**Task brief**
Drop the pictures, then extract the listing word for word.
☆ ☆ ☆ ☆
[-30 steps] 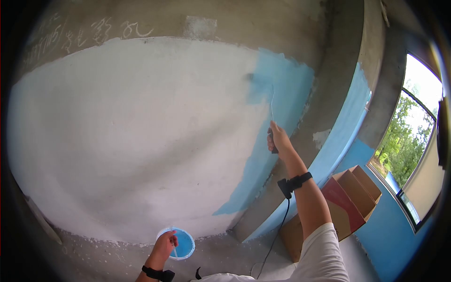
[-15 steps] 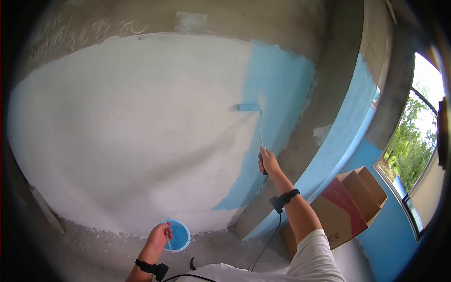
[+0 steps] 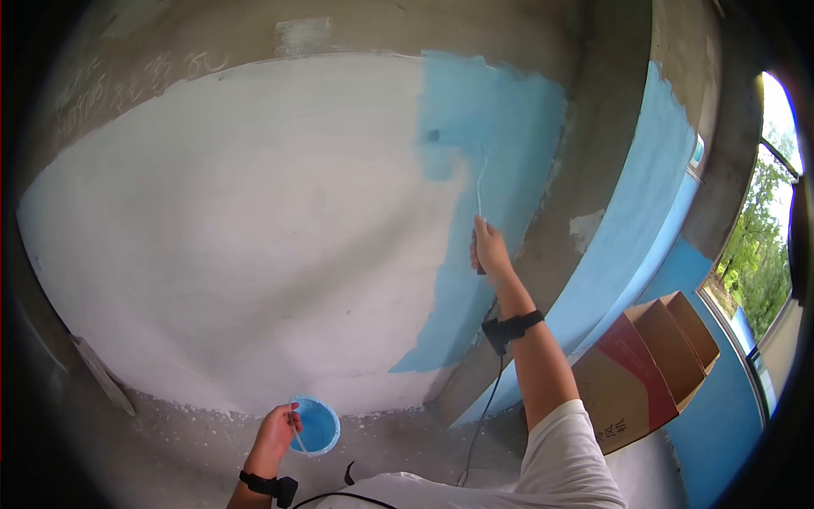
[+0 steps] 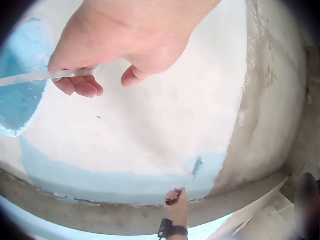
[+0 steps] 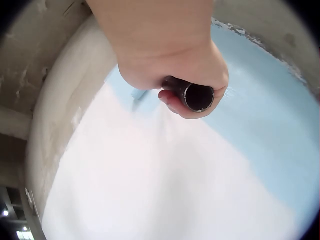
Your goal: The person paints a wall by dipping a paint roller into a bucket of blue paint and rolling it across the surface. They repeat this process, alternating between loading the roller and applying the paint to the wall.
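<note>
the right hand has its fingers wrapped round the black grip of a roller, whose head is near the upper left of the blue paint on the wall. it seems to touch there, though it blends into the blue. the left hand curls its fingers round the pale handle of a pail, blue inside. a box is at the right, below the window.
</note>
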`<state>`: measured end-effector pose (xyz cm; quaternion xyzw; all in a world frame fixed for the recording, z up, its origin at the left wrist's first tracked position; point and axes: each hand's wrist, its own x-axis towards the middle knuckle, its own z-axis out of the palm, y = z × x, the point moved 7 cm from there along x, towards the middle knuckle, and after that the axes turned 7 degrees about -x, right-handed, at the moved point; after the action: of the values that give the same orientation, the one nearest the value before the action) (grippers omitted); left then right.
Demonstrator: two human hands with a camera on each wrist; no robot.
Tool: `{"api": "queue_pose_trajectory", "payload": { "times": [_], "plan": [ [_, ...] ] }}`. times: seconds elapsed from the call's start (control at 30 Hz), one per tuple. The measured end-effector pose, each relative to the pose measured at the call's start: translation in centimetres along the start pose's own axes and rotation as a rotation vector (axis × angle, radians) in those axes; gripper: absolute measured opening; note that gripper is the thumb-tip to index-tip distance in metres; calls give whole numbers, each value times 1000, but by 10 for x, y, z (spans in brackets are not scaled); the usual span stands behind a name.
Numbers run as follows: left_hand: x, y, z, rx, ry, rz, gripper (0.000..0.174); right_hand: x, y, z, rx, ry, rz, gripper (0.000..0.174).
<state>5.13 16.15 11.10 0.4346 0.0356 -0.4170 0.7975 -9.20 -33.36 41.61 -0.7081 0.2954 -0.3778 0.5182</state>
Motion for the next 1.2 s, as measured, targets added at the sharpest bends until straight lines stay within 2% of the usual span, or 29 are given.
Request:
{"api": "queue_pose_trajectory", "payload": {
  "times": [0.17, 0.27, 0.43, 0.5, 0.6, 0.73, 0.83, 0.87, 0.97, 1.2],
  "plan": [
    [-9, -10, 12, 10, 7, -43, 27, -30, 79, 13, -4, -23, 111, 41],
    [-7, -17, 19, 21, -17, -69, 27, -39, 89, 14, 67, -64, 152, 41],
    [-2, -23, 33, 58, -64, -98, 25, -32, 37, 8, 99, -73, 118, 41],
    [1, -27, 37, 72, -81, -105, 25, -18, 4, 0, 80, -55, 17, 41],
    [6, -34, 37, 86, -80, -123, 25, -7, -15, -9, 77, -43, 38, 42],
    [9, -40, 30, 79, -93, -136, 24, -18, 50, 6, 3, -3, 77, 44],
    [8, -45, 27, 71, -97, -127, 25, -42, 103, 15, 2, -21, 140, 43],
    [7, -46, 25, 66, -85, -115, 26, -49, 116, 18, 85, -79, 177, 42],
    [0, -46, 26, 77, -67, -148, 27, -61, 114, 20, 205, -151, 266, 40],
    [-4, -46, 19, 63, -55, -120, 27, -35, 28, -4, 120, -114, 34, 38]
  ]
}}
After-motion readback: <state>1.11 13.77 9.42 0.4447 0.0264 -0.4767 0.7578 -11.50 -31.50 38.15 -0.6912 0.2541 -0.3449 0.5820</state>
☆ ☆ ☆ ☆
**Solution for this problem**
[-30 steps] 
[-15 steps] 
[+0 steps] 
[+0 steps] 
[+0 steps] 
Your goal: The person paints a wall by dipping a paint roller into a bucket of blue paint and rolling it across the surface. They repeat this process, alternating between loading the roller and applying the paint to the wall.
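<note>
the right hand has its fingers wrapped round the black grip of a roller, whose head is near the upper left of the blue paint on the wall. it seems to touch there, though it blends into the blue. the left hand curls its fingers round the pale handle of a pail, blue inside. a box is at the right, below the window.
</note>
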`<state>`: measured end-effector pose (xyz cm; quaternion xyzw; all in a world frame fixed for the recording, z up, its origin at the left wrist's first tracked position; point and axes: each hand's wrist, its own x-axis towards the middle knuckle, its own z-axis out of the palm, y = z × x, the point moved 7 cm from there along x, towards the middle knuckle, and after that the axes turned 7 degrees about -x, right-handed, at the moved point; after the action: of the values that give the same orientation, the one nearest the value before the action) (grippers omitted); left then right.
Demonstrator: two human hands with a camera on each wrist; no robot.
Tool: `{"api": "queue_pose_trajectory", "payload": { "times": [_], "plan": [ [_, ...] ] }}`. times: seconds elapsed from the call's start (control at 30 Hz), one per tuple. The measured end-effector pose, each relative to the pose measured at the call's start: translation in centimetres along the start pose's own axes and rotation as a rotation vector (axis × angle, radians) in those axes; gripper: absolute measured opening; note that gripper is the thumb-tip to index-tip distance in metres; calls give whole numbers, each value times 1000, but by 10 for x, y, z (spans in brackets are not scaled); the usual span stands behind a name.
Numbers run as follows: left_hand: x, y, z, rx, ry, rz, gripper (0.000..0.174); right_hand: x, y, z, rx, ry, rz, gripper (0.000..0.174).
<state>5.13 16.15 11.10 0.4346 0.0356 -0.4170 0.7975 -9.20 -33.36 41.61 -0.7081 0.2954 -0.3778 0.5182</state>
Motion for the next 1.2 s, as measured, targets added at the sharpest bends until straight lines stay within 2% of the usual span, or 29 are given.
Request:
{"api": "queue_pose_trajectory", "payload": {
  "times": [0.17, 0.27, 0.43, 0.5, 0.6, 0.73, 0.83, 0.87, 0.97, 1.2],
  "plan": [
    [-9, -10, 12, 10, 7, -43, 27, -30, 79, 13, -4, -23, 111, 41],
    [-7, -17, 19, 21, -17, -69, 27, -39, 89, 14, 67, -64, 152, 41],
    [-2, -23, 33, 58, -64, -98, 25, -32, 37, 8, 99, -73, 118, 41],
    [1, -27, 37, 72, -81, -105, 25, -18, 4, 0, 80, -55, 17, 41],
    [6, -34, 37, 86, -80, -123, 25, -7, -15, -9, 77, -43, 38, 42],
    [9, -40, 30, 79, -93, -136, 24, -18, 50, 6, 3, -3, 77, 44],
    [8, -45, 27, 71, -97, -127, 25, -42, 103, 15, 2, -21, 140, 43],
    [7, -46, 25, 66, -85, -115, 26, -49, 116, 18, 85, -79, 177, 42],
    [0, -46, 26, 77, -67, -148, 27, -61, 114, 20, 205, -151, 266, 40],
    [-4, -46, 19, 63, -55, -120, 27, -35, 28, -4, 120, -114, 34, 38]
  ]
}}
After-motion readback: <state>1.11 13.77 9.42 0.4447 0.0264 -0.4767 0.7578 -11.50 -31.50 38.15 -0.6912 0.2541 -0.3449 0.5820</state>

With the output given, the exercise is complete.